_WORK TASK_.
The response must consist of every line of the listing, reproduced verbatim.

_INFORMATION SUPPLIED_.

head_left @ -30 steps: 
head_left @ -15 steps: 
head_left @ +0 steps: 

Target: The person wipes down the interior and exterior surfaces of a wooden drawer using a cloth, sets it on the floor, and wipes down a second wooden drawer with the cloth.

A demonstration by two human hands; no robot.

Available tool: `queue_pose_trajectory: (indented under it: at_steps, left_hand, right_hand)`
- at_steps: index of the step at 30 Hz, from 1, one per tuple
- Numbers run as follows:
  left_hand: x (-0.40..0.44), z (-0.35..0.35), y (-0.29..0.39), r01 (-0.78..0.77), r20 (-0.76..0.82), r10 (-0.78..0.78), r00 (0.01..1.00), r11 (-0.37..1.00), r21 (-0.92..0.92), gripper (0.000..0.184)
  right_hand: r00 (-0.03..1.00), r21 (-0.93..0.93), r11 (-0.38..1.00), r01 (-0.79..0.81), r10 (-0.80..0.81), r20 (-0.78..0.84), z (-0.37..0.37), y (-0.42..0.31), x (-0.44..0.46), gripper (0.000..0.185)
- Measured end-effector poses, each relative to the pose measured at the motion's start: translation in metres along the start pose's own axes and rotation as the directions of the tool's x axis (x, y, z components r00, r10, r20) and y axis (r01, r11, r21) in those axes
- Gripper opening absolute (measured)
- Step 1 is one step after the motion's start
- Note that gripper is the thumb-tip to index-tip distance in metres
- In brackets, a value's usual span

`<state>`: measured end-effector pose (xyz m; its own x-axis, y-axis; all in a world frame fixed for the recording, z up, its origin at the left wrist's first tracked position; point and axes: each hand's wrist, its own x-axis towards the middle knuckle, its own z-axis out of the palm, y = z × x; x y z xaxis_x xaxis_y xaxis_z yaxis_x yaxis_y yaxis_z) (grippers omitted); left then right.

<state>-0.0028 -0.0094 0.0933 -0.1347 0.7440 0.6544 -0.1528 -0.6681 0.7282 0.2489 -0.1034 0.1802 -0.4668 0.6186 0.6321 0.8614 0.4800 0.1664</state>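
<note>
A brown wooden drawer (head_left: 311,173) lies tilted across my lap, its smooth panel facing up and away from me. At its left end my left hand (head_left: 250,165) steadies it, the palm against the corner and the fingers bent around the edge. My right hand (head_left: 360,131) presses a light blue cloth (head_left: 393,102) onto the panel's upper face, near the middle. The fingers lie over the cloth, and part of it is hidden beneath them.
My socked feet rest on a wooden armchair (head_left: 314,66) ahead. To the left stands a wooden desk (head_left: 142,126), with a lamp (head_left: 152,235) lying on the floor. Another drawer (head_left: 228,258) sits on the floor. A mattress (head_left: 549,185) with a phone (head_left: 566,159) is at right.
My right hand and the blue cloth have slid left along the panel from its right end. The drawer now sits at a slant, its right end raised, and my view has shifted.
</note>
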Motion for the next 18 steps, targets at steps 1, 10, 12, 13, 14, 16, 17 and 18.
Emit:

_OUTPUT BELOW_.
head_left @ -30 steps: 
head_left @ -15 steps: 
head_left @ +0 steps: 

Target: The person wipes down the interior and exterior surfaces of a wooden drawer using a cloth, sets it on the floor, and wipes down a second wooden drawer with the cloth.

A demonstration by two human hands; no robot.

Available tool: `queue_pose_trajectory: (indented under it: at_steps, left_hand, right_hand)`
- at_steps: index of the step at 30 Hz, from 1, one per tuple
- Numbers run as follows:
  left_hand: x (-0.40..0.44), z (-0.35..0.35), y (-0.29..0.39), r01 (-0.78..0.77), r20 (-0.76..0.82), r10 (-0.78..0.78), r00 (0.01..1.00), r11 (-0.37..1.00), r21 (-0.92..0.92), gripper (0.000..0.184)
  right_hand: r00 (-0.03..1.00), r21 (-0.93..0.93), r11 (-0.38..1.00), r01 (-0.79..0.81), r10 (-0.80..0.81), r20 (-0.78..0.84), z (-0.37..0.37), y (-0.42..0.31), x (-0.44..0.46), gripper (0.000..0.185)
- Measured end-effector poses, each relative to the pose measured at the motion's start: translation in metres along the start pose's own axes and rotation as the directions of the tool's x axis (x, y, z components r00, r10, r20) and y axis (r01, r11, r21) in those axes
- Gripper opening absolute (measured)
- Step 1 is one step after the motion's start
- Note that gripper is the thumb-tip to index-tip distance in metres
- In brackets, a value's usual span

`<state>`: measured end-effector pose (xyz m; its own x-axis, y-axis; all in a world frame fixed for the recording, z up, its origin at the left wrist's first tracked position; point and axes: each hand's wrist, its own x-axis towards the middle knuckle, its own z-axis out of the palm, y = z × x; x y z xaxis_x xaxis_y xaxis_z yaxis_x yaxis_y yaxis_z) (grippers omitted); left then right.

<state>-0.0028 -0.0094 0.0933 -0.1347 0.7440 0.6544 -0.1528 -0.6681 0.7282 0.2489 -0.1034 0.1802 -0.4668 0.6186 0.6321 0.8614 0.4800 0.1664</state>
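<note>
A brown wooden drawer (head_left: 311,173) lies tilted across my lap, its smooth panel facing up and away from me. At its left end my left hand (head_left: 250,165) steadies it, the palm against the corner and the fingers bent around the edge. My right hand (head_left: 360,131) presses a light blue cloth (head_left: 393,102) onto the panel's upper face, near the middle. The fingers lie over the cloth, and part of it is hidden beneath them.
My socked feet rest on a wooden armchair (head_left: 314,66) ahead. To the left stands a wooden desk (head_left: 142,126), with a lamp (head_left: 152,235) lying on the floor. Another drawer (head_left: 228,258) sits on the floor. A mattress (head_left: 549,185) with a phone (head_left: 566,159) is at right.
My right hand and the blue cloth have slid left along the panel from its right end. The drawer now sits at a slant, its right end raised, and my view has shifted.
</note>
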Motion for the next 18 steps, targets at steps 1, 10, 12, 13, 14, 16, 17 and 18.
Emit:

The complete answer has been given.